[Task goal]: Output the complete listing. Match it exactly.

--- Available data ---

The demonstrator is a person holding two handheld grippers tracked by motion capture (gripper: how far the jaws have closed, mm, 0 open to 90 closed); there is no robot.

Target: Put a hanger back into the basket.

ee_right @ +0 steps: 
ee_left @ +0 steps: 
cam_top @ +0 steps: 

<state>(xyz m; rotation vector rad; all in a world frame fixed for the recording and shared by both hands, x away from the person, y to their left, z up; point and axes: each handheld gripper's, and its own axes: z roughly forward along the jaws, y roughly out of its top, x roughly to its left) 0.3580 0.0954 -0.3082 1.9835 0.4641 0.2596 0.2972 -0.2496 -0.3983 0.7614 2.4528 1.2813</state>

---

[Solution to this exercise]:
The demonstrator is a person holding two handheld grippers tracked by motion capture (gripper: how far the jaws have closed, mm, 0 open to 90 closed); there is no robot.

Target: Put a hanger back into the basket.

ee_right @ +0 steps: 
ee_left @ +0 steps: 
cam_top @ +0 steps: 

<state>(xyz m; rotation vector rad; all in a world frame fixed for the recording and shared by both hands, x away from the person, y to their left, z up; point and axes: each handheld gripper's, and its own axes: z roughly forward along the jaws, y roughly out of its top, x roughly to its left) 0.3580 0.0954 -0.3082 1.9835 0.4641 0.2596 0.2972 -0.2496 -0.3983 0.7614 2.4528 1.2813</state>

No part of the exercise remains unanswered.